La nouvelle fit le tour du village et des journaux régionaux et nationaux en quelques heures. Josette reçut des dizaines d’appels et de mails de journalistes du monde entier. Rives était une fois de plus au centre de l’actualité. Guillaume avait demandé à Didier, en tant que président de l’ANR, et à Bastien, en tant que conseiller municipal, de gérer la réponse aux journalistes, ce qu’ils firent de bon cœur. S’ils reçurent un accueil plutôt bienveillant, quelques voix laissaient entendre leur réprobation et dénonçaient l’appropriation d’une zone communale par une minorité de personnes à la tête dérangée.

La discussion fut houleuse le soir même autour de la table du diner des Bonnet. Émile reprocha à sa fille d’avoir laissé faire un débile mental qui allait salir la réputation du village et de la région. Il tempêta que Rives allait devenir comme le Cap d’Agde avec des pervers qui se livreraient à des galipettes et des boutiques de lingeries, des sex-shops et autres lieux de débauche. Il ne décoléra pas et quitta la table en répétant que cela ne se passerait pas comme ça, qu’il y aurait des conséquences.

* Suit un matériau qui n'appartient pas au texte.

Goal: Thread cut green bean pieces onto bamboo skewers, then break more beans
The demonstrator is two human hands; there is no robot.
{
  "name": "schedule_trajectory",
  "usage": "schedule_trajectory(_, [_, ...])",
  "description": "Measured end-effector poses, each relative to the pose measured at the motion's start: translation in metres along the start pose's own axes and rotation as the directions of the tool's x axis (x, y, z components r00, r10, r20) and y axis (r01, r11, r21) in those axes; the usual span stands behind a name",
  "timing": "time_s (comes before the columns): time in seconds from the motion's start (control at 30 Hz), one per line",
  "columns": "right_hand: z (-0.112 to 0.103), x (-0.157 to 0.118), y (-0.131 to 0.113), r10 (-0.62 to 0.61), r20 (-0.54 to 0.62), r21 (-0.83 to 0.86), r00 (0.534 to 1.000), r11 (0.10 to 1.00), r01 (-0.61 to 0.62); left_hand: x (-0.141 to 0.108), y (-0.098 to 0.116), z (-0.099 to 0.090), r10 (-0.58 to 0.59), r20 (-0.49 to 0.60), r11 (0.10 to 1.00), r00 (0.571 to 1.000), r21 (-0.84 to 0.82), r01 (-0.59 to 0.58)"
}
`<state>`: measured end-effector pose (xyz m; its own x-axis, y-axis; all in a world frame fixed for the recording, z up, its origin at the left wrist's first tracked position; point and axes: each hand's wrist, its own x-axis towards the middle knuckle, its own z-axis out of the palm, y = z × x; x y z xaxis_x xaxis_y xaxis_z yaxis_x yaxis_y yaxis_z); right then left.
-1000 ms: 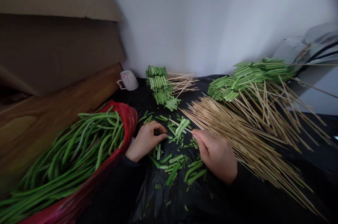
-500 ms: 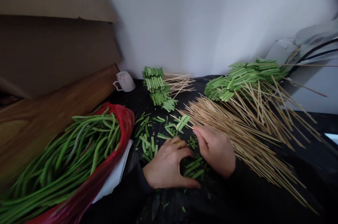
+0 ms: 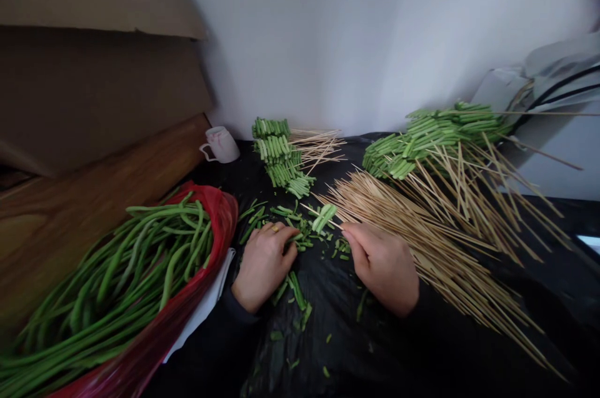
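Curled over cut green bean pieces (image 3: 307, 238), my left hand (image 3: 264, 265) wears a yellow ring. Its fingers are closed on some of the pieces, with green showing by the index fingertip. My right hand (image 3: 387, 270) pinches a thin bamboo skewer (image 3: 338, 225), its point facing up and left. A few short bean pieces (image 3: 323, 218) are threaded side by side near that tip. More cut pieces (image 3: 296, 290) lie below and beside my left hand on the black plastic sheet (image 3: 323, 329).
Long green beans (image 3: 107, 279) fill a red plastic bag (image 3: 225, 210) at left. Loaded bean skewers are stacked in a small pile (image 3: 281, 157) and a large pile (image 3: 435, 139). Bare skewers (image 3: 422, 242) spread at right. A white mug (image 3: 222, 145) stands near the wall.
My left hand has moved left and slightly away from me, its fingers curling in from a spread shape. Bean pieces formerly between the hands have shifted leftward. My right hand holds still.
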<state>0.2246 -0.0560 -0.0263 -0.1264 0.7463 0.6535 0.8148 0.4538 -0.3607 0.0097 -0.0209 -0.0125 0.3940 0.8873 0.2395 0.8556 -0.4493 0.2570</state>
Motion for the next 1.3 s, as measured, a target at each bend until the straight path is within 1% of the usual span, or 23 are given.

Babette tenta de le calmer. Elle le rejoignit au salon où il s’était servi un vieux marc. Elle lui expliqua que la zone était limitée, que potentiellement cela pourrait être bon pour le tourisme et les recettes de la commune. Émile lui dit qu’il ne voulait pas de l’argent des culs-nus, qu’ils aillent le dépenser ailleurs que chez lui. Aucun argument ne semblait le faire changer d’avis, ou tout du moins, infléchir sa position. Il répétait comme un disque rayé qu’il y aurait des conséquences.

Babette alla se coucher ce soir-là en proie à quelques doutes. L’argument économique ne pouvait pas la laisser indifférente. Si le naturisme était une partie de la solution au développement du village, alors, elle était plus ou moins d’accord. L’image de Fabienne, son amour de jeunesse, lui revint alors en mémoire. Elle était libre avec son corps, plus libre que ne l’était ou l’avait été Babette en tout cas. Elle se souvint qu’elle déambulait nue dans son appartement et lui avait dit que ses vacances, elle les passait nue aussi, même si Babette n’avait pas expérimenté le naturisme avec elle et restait pudique en sa présence. Et si, à la belle saison, elle essayait, se dit-elle ? Elle chassa l’idée de son esprit, et revint vers le souvenir de Fabienne. N’était-il pas temps de la revoir ?

Suite…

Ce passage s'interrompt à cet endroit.